Friday, 17 December 2021

Universe 3: Fonts

The Universe project uses Google Noto fonts as much as possible. As the Noto project page says:

The name is also short for "no tofu", as the project aims to eliminate 'tofu': blank rectangles shown when no font is available for your text.

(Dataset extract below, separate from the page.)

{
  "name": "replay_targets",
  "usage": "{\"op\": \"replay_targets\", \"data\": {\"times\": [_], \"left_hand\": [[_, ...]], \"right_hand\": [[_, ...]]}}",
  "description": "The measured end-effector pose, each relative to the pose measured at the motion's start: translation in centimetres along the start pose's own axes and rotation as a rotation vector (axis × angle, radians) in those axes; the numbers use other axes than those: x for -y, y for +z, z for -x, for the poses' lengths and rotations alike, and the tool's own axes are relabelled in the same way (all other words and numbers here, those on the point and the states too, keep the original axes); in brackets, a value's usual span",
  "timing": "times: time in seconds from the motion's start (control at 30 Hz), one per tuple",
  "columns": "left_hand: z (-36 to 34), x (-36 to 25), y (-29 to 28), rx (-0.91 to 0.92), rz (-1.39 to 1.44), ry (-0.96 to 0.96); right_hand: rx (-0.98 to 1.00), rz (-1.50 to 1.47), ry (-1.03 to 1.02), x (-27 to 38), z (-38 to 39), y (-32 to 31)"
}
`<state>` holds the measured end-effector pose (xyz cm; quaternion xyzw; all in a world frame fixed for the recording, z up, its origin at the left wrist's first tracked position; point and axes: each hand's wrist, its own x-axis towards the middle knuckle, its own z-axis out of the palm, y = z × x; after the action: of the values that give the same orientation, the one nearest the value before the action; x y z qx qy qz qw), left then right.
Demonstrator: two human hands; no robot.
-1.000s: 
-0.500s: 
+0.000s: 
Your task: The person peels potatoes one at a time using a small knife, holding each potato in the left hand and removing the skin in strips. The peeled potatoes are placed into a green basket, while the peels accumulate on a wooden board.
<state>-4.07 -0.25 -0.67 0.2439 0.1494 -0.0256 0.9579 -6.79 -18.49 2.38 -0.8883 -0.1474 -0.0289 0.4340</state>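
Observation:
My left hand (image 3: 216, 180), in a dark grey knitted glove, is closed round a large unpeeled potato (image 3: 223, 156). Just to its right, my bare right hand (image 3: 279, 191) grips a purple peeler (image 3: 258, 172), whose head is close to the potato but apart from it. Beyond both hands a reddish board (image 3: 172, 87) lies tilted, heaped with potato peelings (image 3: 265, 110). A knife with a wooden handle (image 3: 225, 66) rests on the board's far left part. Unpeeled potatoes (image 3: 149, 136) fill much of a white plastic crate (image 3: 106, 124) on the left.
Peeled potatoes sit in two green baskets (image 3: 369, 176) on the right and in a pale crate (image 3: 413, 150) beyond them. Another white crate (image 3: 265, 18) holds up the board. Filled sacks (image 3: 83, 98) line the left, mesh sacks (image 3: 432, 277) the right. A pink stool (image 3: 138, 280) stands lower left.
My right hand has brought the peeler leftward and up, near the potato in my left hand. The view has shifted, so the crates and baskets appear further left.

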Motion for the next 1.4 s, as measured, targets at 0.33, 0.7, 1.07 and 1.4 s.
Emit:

According to the Universe Statistic page UCD 14.0.0, there are 144,762 "used" codepoints. This breaks down as follows when you include "unused" codepoints such as "private", "surrogate" and "noncharacter":

Kind Criteria Codepoints
format gc is "Cf", "Zl" or "Zp" 165
control gc is "Cc" 65
private gc is "Co" 137,468
surrogate gc is "Cs" 2,048
noncharacter gc is "Cn" 66
modifier gc is "Mc", "Me" or "Mn" 2,408
emoji EPres is "Y" 1,185
graphic otherwise 140,939
Total 284,344

Note that this "Kind" classification is slightly more fine-grained than Unicode's "basic type" but less so than "general category". Also note that the codepoints classified as "private", "surrogate" and "noncharacter" are fixed and will not change in subsequent Unicode versions.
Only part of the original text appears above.